PAN membership in freefall following election debacle
Of 1,868,567 party members across Mexico, just 368,253 renewed their membership during the inscription period from October 1 to December 14. In Jalisco, PAN membership fell by half from 34,801 to 17,887.
Governor Emilio Gonzalez sought to put a positive spin on the news that the Jalisco PAN retained a higher proportion of members than the national average.
“I was pleasantly surprised, I thought we were going to be like 10 percent,” Gonzalez said. “I think it is a positive sign.”
Not everyone, however, remained so optimistic.
“We are a party in crisis, a leadership crisis. A party that has not learned its lesson and continues the practices that led us to defeat,” Jalisco’s former Culture Secretary Santiago Baeza said last week. “It is time to reaffirm one’s political commitment.”
Party membership had risen dramatically as the PAN won successive elections in 2000 and 2006, thus ending the 71-year rule of the Institutional Revolutionary Party (PRI). Yet the PAN slipped to third in this year’s election, leading to the exodus of party members.
The first and most notable figure to jump ship was former President Vicente Fox, who memorably backed the PRI against his own party ahead of the July 1 election. The respective former governors of Yucatan and Tlaxcala, Laviada Patricio Patron and Hector Ortiz, have also abandoned the PAN, with only around 50 percent of members in the two states opting to remain in the party.

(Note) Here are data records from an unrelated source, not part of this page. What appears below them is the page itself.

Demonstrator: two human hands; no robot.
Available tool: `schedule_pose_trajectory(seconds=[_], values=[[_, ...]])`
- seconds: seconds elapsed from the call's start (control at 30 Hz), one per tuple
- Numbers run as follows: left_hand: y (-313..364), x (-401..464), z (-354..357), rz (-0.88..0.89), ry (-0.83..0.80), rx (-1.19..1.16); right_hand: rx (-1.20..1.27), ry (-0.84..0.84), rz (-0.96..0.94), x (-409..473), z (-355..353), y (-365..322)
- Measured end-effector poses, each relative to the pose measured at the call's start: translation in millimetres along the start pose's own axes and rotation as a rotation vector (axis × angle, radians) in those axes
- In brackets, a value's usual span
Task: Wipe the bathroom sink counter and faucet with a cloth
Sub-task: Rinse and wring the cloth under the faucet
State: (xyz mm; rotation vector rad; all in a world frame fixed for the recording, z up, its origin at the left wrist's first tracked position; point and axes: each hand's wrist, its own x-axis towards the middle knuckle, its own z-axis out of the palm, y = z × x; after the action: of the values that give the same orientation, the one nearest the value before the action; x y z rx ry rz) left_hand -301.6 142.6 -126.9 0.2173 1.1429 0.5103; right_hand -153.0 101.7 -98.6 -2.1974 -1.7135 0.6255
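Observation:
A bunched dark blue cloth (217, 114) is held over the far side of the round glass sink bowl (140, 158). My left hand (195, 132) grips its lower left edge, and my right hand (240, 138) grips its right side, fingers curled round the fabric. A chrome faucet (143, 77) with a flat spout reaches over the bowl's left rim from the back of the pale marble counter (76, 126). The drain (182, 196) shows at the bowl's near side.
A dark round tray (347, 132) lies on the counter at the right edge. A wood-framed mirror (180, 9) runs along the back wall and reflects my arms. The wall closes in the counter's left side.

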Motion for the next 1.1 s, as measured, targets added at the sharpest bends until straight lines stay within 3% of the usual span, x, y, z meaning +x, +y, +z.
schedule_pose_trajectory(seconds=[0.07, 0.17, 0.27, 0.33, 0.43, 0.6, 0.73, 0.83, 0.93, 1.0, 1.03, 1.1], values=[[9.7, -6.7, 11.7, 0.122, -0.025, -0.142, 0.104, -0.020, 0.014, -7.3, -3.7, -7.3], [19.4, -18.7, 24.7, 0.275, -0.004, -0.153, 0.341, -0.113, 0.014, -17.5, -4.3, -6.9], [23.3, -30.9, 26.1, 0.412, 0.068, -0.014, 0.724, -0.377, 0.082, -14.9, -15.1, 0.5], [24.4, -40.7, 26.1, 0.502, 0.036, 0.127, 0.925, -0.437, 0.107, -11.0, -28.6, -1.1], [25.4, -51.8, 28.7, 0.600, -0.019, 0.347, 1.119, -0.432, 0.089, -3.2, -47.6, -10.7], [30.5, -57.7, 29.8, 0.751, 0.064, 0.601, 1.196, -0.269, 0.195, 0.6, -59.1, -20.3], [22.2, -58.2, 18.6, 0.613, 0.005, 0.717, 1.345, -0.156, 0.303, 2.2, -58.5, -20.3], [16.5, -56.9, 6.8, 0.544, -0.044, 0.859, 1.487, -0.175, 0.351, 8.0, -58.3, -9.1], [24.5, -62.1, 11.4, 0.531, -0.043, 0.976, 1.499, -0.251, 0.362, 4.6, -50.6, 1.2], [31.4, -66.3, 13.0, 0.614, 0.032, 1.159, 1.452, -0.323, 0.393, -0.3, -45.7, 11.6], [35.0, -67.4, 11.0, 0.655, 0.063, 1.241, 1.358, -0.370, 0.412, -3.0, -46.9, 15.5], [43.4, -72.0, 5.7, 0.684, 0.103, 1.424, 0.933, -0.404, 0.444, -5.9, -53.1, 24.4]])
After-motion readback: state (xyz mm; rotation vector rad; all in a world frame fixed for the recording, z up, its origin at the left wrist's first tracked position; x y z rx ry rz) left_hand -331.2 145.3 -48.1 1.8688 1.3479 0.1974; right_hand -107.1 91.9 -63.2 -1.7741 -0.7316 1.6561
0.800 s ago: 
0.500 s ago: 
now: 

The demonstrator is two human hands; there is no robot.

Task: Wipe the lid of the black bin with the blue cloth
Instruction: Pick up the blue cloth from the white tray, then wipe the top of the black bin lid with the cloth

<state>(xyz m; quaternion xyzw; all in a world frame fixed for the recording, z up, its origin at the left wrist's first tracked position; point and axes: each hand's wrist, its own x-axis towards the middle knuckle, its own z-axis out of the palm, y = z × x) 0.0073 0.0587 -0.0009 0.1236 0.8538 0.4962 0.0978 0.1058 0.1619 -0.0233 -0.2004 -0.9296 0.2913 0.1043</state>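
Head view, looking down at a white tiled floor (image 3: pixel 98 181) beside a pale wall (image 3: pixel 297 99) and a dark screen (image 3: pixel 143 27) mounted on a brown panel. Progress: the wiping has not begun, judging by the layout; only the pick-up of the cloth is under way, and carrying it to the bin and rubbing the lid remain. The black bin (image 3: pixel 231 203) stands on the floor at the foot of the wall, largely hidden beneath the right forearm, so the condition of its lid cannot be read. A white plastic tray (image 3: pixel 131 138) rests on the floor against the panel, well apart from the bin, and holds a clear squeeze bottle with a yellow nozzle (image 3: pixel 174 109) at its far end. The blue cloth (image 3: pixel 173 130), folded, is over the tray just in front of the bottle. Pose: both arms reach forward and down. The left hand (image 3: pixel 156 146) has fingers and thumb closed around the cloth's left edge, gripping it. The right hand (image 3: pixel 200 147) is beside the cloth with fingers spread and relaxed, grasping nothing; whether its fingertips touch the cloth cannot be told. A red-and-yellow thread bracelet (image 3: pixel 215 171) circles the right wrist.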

A traditional and conservative state, Jalisco had been considered a PAN stronghold over the last 18 years, but gubernatorial candidate Fernando Guzman finished behind not only the Institutional Revolutionary Party (PRI), but also the leftist Citizen’s Movement, with a lowly 19.87 percent of the vote on July 1. The PAN won only 22 of Jalisco’s 125 municipalities (including Chapala) and retained 12 seats in the State Congress, down from 16 in 2009.